Anyhow, I think that some of the ideas presented in this thread, such as creating avatar for certain historical period of time, or maybe to reflect certain philosophy or ideology... perhaps you can have your avatar take part in .. say, just throwing ideas from top of my head, but live in a virtual village or community - could be for example in medieval time period, or why not in contemporary as well, if they would have certain kind of story and challenges (or quests?) to complete in this setting.

But it could create very important part of choosing the kind of avatar and role that they would have in the village.. would it be a merchant, a guardsman.. a village elder or ruler, or want-to-be ruler? .. fisherman, farmer, resource gatherer of some kind? ... the possibilities are endless really.. but it could open up a whole another discussion like "why did you choose this particular role and avatar"... "how does the avatar appearance fit in this role?" ... "what kind of skills would your avatar need for this role?" ... "do they need to be able to work as a group, or are they more a lone person?" ... etc. etc.

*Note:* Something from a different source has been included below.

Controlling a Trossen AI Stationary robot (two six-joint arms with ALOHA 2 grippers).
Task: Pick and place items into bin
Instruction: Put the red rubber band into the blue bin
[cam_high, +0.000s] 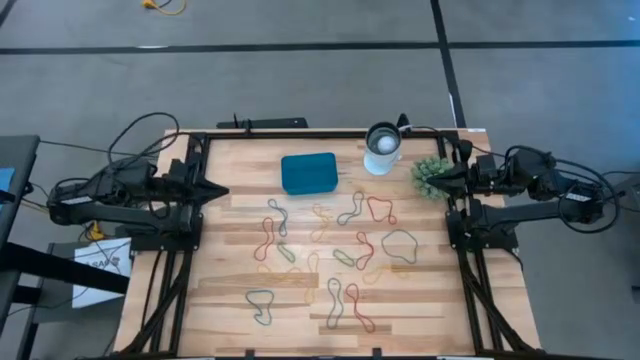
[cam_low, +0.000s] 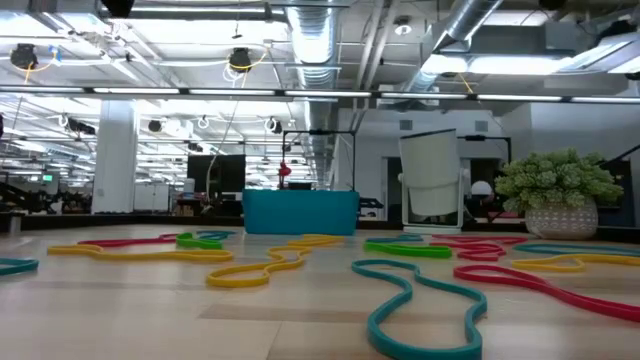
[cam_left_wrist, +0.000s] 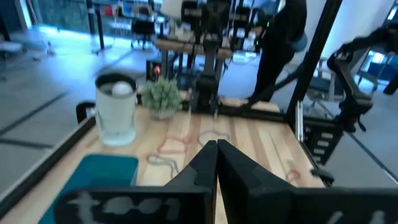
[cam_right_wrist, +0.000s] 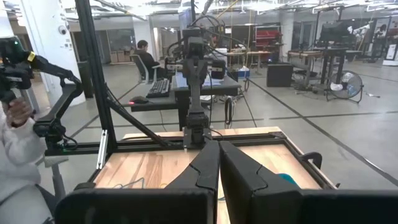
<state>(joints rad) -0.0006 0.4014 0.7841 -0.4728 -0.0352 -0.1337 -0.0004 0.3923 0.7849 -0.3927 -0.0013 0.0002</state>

But I do think this kind of task would need to be well defined, designed and given to the students before actually starting to just randomly create avatars or characters.

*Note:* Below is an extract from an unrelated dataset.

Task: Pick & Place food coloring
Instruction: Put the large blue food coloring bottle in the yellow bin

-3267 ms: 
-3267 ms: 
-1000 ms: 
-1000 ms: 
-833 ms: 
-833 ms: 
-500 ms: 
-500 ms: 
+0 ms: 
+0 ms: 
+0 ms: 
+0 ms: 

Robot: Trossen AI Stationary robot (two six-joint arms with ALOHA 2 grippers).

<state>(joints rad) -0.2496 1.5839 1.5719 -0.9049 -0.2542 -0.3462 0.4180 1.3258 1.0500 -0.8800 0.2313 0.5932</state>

I have sometimes witnessed teachers bring high school or college age students into Second Life, and while some seem to take the avatar creation kind of "seriously" and wish to make the avatar unique, but at the same time proper... there are always group of students that wish to tweak the avatar appearance sliders to create the most ridiculous possible creature than they can achieve.

While this can provide some amusement and laughs in the classroom probably too, and it can actually at first lighten up the mood that things do not need to always be so serious, but you can play around a little.. I have found very little touching point to these kind of students who wish to remain then the whole time with their ridiculous looking avatar. Perhaps part of it is that my experience in Second Life has been that most often when I run into an avatar that is exaggerated in it's ridiculousness, they have very high chance to be a griefer sort of person.

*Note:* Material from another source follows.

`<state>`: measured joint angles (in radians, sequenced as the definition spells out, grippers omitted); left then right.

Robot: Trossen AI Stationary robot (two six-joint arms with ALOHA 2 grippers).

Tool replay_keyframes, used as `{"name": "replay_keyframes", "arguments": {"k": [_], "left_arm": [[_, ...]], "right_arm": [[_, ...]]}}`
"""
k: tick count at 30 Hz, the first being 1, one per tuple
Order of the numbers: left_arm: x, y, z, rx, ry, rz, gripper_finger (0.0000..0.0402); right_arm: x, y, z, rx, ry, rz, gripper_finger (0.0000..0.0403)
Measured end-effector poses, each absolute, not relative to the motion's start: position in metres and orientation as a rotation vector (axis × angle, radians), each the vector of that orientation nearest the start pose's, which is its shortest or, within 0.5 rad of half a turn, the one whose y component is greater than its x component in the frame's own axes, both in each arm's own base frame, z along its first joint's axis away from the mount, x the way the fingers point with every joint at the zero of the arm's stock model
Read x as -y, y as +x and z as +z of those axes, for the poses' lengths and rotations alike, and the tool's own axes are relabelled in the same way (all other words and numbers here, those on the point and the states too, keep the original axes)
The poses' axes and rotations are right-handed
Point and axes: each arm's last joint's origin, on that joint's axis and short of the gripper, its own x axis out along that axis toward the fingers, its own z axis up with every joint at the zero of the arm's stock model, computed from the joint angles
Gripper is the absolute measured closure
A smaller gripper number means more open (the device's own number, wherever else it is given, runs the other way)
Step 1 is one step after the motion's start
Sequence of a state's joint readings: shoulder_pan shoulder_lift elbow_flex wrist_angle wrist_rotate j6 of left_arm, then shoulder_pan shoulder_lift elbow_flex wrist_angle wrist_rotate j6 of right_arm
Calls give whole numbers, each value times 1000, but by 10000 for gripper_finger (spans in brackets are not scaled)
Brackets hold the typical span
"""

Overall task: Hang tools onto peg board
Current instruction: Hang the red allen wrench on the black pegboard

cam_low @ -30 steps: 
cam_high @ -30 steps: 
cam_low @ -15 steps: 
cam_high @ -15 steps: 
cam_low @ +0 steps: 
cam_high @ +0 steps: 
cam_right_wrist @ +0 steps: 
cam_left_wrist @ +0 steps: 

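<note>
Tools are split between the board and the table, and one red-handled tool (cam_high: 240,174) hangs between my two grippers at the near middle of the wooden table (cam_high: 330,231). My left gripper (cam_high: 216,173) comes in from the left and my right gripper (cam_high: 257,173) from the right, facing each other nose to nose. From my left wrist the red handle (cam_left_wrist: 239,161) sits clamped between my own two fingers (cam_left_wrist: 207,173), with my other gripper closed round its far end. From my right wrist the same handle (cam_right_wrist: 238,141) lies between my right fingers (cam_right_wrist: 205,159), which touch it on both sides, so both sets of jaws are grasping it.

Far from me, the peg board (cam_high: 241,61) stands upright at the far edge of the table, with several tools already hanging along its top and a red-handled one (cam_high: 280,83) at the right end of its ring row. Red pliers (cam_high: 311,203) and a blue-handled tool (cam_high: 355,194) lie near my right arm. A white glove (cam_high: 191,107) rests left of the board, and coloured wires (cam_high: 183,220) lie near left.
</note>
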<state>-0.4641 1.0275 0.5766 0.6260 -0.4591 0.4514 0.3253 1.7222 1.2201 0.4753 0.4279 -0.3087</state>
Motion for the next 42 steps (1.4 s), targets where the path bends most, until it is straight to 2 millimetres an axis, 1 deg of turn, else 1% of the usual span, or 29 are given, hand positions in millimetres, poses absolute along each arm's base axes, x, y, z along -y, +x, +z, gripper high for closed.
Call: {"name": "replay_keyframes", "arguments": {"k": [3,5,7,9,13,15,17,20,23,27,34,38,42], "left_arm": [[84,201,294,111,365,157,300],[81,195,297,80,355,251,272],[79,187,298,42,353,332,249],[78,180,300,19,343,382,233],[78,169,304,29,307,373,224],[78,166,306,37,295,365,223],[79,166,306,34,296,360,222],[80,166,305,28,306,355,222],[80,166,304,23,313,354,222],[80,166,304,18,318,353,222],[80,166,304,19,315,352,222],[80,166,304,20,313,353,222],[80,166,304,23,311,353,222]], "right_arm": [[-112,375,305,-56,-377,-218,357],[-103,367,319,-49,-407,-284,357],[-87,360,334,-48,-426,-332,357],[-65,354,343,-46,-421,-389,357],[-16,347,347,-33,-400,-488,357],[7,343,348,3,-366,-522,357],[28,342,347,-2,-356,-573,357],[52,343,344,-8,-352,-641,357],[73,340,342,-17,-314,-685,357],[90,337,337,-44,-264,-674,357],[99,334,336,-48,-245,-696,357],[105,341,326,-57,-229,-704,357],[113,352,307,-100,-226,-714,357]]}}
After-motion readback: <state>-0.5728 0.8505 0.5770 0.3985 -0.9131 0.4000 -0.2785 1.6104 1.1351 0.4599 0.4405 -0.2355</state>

But, to get to some kind of conclusion in this point... I think if you allow the students to create an avatar just as they please, and even end up some people have the ridiculous ones ... and there is no specific task given to the students beforehand that you have to create your avatar or "toon" to fit this task .. be it the medieval village or something else...

And if you would then bring up a discussion like "why did you specifically end up with this avatar, and why did you decide to make it just like this?" ... I think this could be potentially bit awkward topic to start to "force" the students to discuss a lot, because actually I think it could end up to be a discussion of introspection..

The avatar is in many cases a reflection of it's creation, even if we want it or don't want. The creator made certain decisions to make the avatar look certain way, and I do believe many of these decisions can be conscious, but some also sub-conscious. The student who wanted to create the silly or ridiculous avatar might just reply "i did it for the laughs", but that's most often just the easiest answer to give and shrug the topic off.. But I think the deeper introspection of why someone really picked a certain kind of avatar, it could at worst end up to be bit "heavy" topic for learning and discussion.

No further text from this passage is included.